A batter hits a baseball so that it leaves the bat at speed
Vo = 37.0m/s at an angle ao = 53.1°, at a location where g =
9.80 m/S2.

(a) Find the position of the ball, and the magnitude and direction of its velocity, at t = 2.00 s.

SOLUTION FOR A:

POSITION OF THE BALL:
In order to find the position of the ball, split up the Vo component into Vox and Voy. That gives you:

Vox = 37.0cos(57.1) =22.2 m/s
Voy = 37.0sin(57.1) = 29.6 m/s

Once you solve for those, your goal is to find the final positions of the x and y coordinates, and you use the kinematic equation for position when given time, acceleration, and velocity: x= xo+vt+1/2at^2 -->

Solving for X final:
Vox = 22.2 m/s

Xf=Xo+vt+1/2at^2, and intial position of x is 0 and since there is no acceleration in the X direction get rid of that last term (1/2at^2). So now you simplify to get the equation Xf=vt, which is just Xf= Vox *t --> Xf = 22.2(2)= 44.4m

Solving for y final:
Voy = 29.6 m/s

Yf=Yo+Vyo*t+1/2at^2, now again, Yo is 0 and so you simplify this equation down to Yf=Voy*t+1/2*at^2, and the reason you don't get rid of the last term for Y is because you have gravity, and gravity is given as g=9.8=a. Yf=29.6(2)+(1/2)(-9.8)(2^2). This is equal to 39.6.
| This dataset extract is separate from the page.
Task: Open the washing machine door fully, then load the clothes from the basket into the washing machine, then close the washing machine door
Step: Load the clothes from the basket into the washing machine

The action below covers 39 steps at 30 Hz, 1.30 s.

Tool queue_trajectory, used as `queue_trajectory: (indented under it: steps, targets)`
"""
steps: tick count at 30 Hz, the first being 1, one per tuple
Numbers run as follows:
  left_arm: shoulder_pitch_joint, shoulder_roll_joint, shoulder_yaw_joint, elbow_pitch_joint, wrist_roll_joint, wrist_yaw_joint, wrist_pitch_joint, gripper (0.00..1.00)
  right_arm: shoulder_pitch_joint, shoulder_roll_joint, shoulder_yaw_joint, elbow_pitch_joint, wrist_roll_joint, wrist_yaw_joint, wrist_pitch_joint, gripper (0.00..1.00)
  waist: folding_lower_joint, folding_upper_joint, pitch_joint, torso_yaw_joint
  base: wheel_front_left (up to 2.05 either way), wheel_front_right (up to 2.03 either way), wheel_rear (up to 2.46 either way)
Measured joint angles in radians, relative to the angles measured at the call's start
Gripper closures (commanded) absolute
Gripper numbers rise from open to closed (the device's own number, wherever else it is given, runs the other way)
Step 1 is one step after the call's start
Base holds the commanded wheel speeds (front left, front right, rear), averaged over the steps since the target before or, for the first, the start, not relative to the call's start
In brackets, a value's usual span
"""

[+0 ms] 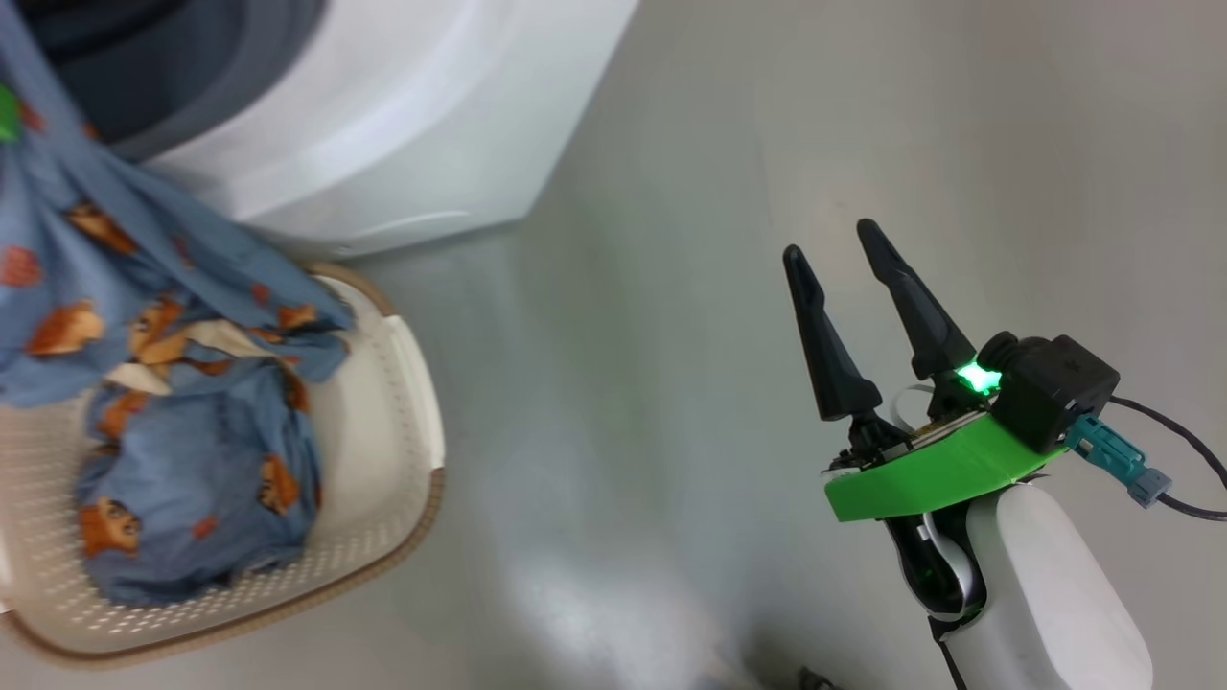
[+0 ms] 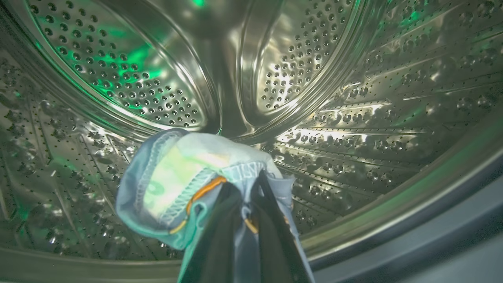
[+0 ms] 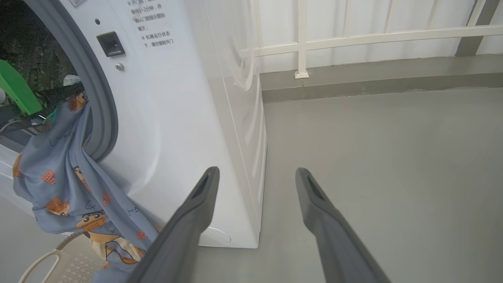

Your final answer for position is (44.4, 39.6)

SOLVING FOR MAGNITUDE OF VELOCITY FOR THE BALL AT T=2:

Magnitudes are just the distances found by s=sqrt(x^2+y^2), and the magnitude of velocity is V(magnitude)=sqrt(Vxf^2+Vyf^2). We're solving for V(mag), you need to fine Vxf and Vyf.

Use the Vf=Vo+at:

for the Vxf:
Vxf=Vxo+at, cancel out at because once again, you don't have acceleration in the X component. You therefore get, Vxf=Vxo, and Vxo=22.2m/s, so Vxf=22.2m/s.

For the Vyf:
Vyf=Vyo+at, you have acceleration of gravity g=9.80m/s^2, and t=2, and plugging Vyo=29.6m/s, Vyf=29.6+(-9.8)(2), and that equals 10. Vyf=10m/s.

Vxf=22.2m/s.
Vyf=10m/s.

Now that you have Vxf and Vyf at t=2, you can solve for the magnitude of the velocity at t = 2 by V(magnitude)=sqrt(Vxf^2+Vyf^2) --> V(mag)= sqrt(22.2^2+10^2)=24.4 m/s

Magnitude of Velocity at time = 2 seconds is 24.4m/s

SOLVING FOR DIRECTION AT TIME 2 SECONDS:

The direction (or angle) is found by tan^-1(y/x), for the velocity it's therefore tan^-1(Vyf/Vxo)

Vxf=22.2m/s.
Vyf=10m/s.

Tan^-1(10/22.2)= 24.3º is your angle

The direction of velocity is 24.3º from the horizontal at t=2 secs.

Position: (44.4, 39.6)
Magnitude of Velocity: 24.4m/s
Direction of Velocity: 24.3º

SOLVING FOR B:

(b) Find the time when the ball reaches the highest point of its flight and find its height h at this point.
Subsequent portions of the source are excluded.